_TASK PROMPT_
Every line of the listing is to be printed again exactly.

_AVAILABLE DATA_
# # # # # # #

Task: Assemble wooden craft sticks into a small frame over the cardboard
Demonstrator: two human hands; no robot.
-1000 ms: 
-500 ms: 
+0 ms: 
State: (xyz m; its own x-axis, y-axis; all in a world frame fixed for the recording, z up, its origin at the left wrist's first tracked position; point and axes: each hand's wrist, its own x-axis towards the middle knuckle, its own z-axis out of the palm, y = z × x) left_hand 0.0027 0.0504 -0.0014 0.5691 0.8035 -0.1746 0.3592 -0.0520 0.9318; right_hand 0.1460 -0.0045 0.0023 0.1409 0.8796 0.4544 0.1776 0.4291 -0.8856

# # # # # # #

_ANSWER SPACE_
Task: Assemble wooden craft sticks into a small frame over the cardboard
Demonstrator: two human hands; no robot.
-1000 ms: 
-500 ms: 
+0 ms: 
State: (xyz m; its own x-axis, y-axis; all in a world frame fixed for the recording, z up, its origin at the left wrist's first tracked position; point and axes: each hand's wrist, its own x-axis towards the middle knuckle, its own z-axis out of the palm, y = z × x) left_hand 0.0027 0.0504 -0.0014 0.5691 0.8035 -0.1746 0.3592 -0.0520 0.9318; right_hand 0.1460 -0.0045 0.0023 0.1409 0.8796 0.4544 0.1776 0.4291 -0.8856

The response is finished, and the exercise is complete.